[Start of section]

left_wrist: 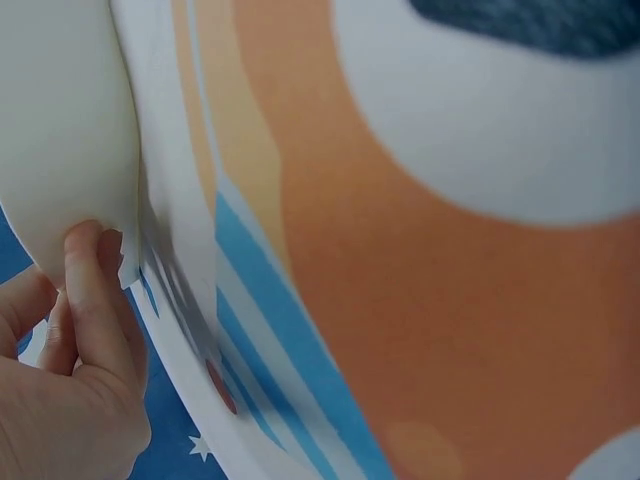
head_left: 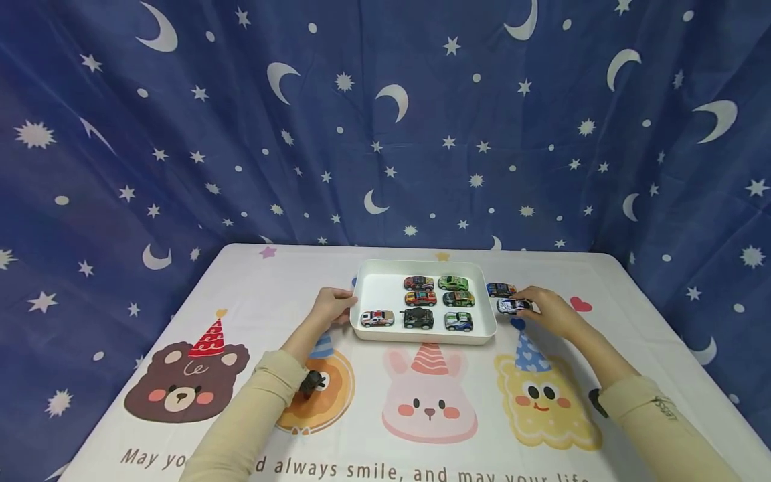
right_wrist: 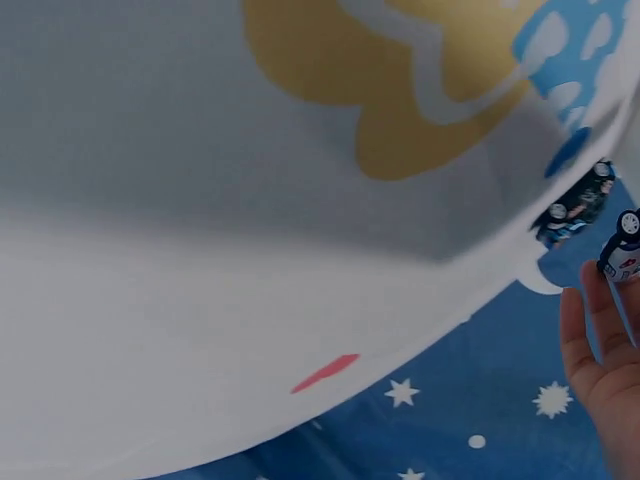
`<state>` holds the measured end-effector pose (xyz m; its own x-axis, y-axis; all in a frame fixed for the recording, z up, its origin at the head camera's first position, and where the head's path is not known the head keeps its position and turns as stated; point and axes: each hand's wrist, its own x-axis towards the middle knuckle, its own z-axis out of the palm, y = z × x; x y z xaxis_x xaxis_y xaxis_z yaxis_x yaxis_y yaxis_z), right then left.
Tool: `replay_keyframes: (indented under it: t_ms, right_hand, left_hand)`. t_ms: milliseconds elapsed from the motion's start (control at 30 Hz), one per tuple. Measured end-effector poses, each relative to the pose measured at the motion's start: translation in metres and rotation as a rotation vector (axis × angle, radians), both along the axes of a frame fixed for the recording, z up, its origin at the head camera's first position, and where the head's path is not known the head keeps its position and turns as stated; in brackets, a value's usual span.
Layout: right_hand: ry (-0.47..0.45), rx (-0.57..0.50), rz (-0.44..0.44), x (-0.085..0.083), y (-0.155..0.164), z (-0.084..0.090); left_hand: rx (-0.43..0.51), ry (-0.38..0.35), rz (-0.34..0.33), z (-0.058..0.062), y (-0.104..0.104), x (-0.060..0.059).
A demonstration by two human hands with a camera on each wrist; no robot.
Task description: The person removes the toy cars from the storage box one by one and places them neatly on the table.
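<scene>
A white tray (head_left: 376, 284) stands on the table with several toy cars in it. My left hand (head_left: 331, 306) grips the tray's left wall; the left wrist view shows fingers of this hand (left_wrist: 80, 400) at the edge of the tray (left_wrist: 70, 140). Just outside the tray's right wall, my right hand (head_left: 548, 311) pinches a white toy car (head_left: 510, 306) with dark markings. That car (right_wrist: 625, 250) appears tilted and off the cloth in the right wrist view. Behind it, a dark blue toy car (head_left: 500, 289) rests on the table beside the tray.
Inside the tray are a green car (head_left: 453, 282), a black car (head_left: 418, 318), a white-and-orange car (head_left: 377, 318) and others. A white cloth (head_left: 355, 462) printed with cartoon animals covers the table. A blue star-and-moon curtain (head_left: 385, 167) hangs behind.
</scene>
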<state>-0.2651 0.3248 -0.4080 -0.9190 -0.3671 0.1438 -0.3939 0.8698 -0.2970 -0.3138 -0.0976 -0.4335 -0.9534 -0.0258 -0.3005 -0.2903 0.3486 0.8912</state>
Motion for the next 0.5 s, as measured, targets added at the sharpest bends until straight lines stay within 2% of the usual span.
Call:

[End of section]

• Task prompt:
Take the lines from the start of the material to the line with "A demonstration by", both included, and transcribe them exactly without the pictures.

• Response to the task:
left_wrist: 
head_left: 
right_wrist: 
`<state>` holds the measured end-effector pose (xyz m; its own x-axis, y-axis; all in a frame fixed for the recording, z up, its origin at the head camera's first position, and where the head's path is not known the head keeps its position and turns as stated; point and axes: each hand's wrist, its own x-axis towards the middle knuckle, its own z-axis out of the palm, y = z × x; x y z xaxis_x xaxis_y xaxis_z yaxis_x yaxis_y yaxis_z), right then left.
Tool: `replay_keyframes: (indented under it: t_ms, right_hand, left_hand)`. t_ms: milliseconds elapsed from the motion's start (control at 30 Hz), one per tuple. Measured end-effector poses, each relative to the pose measured at the motion's start: translation in metres and rotation as a rotation vector (axis × angle, radians), both along the axes of a frame fixed for the recording, z up, its origin at the head camera's first position, and where the head's path is not known the head keeps its position and turns as stated; in brackets, a value's usual span.
Layout: right_hand: ry (-0.47..0.45), rx (-0.57..0.50), rz (-0.44..0.44), x (-0.085..0.083), y (-0.155..0.164), z (-0.084..0.090); left_hand: rx (-0.43..0.51), ry (-0.38..0.35), rz (-0.34..0.33), z (-0.058..0.062), y (-0.104..0.104), x (-0.060..0.059).
A demonstration by two human hands with a camera on each wrist; no robot.

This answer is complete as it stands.